> What the task asks
Restate word for word the entries below, starting with the line with "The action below" and continuing through the line with "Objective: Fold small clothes". Include both of those lines and no others.

Recorded data Start Marker

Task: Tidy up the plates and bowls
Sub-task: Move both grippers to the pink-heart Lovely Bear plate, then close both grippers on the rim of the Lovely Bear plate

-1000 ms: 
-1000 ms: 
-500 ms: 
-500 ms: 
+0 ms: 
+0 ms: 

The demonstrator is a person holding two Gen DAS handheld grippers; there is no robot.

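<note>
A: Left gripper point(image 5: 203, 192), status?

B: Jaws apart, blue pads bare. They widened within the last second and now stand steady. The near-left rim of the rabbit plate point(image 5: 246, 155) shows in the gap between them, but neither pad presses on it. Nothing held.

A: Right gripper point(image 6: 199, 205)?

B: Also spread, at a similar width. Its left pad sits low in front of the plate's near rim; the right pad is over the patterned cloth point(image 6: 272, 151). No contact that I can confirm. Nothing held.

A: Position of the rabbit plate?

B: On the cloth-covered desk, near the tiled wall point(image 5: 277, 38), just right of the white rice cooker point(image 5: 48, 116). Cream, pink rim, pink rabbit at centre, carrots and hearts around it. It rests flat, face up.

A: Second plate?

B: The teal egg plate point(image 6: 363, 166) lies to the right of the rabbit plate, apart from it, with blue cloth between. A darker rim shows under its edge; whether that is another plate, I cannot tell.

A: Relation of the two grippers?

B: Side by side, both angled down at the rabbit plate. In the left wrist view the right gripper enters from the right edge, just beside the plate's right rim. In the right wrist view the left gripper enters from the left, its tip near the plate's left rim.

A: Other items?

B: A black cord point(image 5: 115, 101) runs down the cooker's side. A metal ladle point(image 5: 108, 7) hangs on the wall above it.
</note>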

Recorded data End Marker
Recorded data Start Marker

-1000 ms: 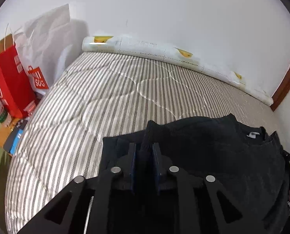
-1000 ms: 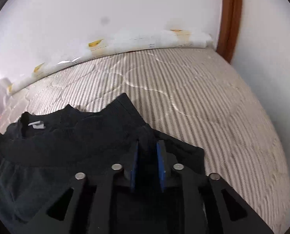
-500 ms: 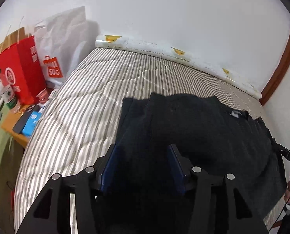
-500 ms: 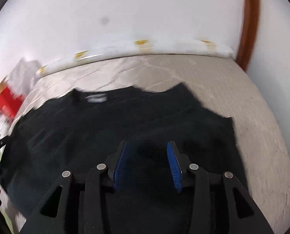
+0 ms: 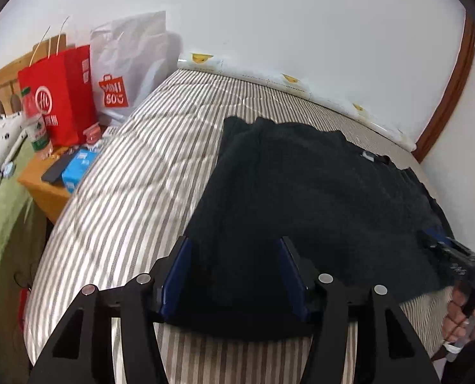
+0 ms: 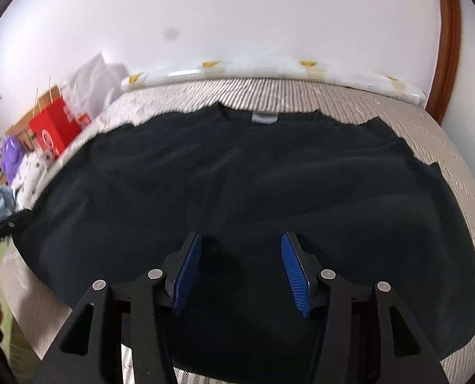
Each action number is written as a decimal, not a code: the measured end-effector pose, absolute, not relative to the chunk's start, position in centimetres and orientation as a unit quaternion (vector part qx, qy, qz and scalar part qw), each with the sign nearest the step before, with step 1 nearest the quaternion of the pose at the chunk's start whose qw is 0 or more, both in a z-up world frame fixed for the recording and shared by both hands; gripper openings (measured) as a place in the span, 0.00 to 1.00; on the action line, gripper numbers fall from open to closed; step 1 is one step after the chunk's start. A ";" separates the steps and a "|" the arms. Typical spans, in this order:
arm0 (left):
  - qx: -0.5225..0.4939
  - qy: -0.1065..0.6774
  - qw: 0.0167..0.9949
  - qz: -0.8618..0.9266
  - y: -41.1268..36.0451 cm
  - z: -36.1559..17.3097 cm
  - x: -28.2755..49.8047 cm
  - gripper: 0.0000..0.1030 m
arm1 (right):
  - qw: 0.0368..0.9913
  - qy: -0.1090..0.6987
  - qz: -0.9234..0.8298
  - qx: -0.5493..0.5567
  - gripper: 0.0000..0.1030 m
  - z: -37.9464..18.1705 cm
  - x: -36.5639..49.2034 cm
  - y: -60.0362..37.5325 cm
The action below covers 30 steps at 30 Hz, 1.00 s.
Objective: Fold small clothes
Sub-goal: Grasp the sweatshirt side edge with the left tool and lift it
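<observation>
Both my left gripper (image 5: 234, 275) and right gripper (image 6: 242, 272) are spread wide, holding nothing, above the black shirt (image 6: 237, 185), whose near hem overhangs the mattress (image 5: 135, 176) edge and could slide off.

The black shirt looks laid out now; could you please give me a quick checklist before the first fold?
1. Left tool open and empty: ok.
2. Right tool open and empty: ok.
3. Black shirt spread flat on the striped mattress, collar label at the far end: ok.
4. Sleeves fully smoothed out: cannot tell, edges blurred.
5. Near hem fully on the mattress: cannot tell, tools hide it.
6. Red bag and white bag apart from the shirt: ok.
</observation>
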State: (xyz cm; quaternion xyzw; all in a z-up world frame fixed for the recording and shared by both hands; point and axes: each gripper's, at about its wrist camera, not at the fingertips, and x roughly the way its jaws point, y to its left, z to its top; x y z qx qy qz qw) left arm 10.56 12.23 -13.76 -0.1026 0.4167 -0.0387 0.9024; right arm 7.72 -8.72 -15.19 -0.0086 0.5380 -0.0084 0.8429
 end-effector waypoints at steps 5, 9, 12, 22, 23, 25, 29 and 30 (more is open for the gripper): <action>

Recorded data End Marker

> Answer box
The action below covers 30 steps at 30 Hz, 1.00 s.
Objective: Fold small clothes

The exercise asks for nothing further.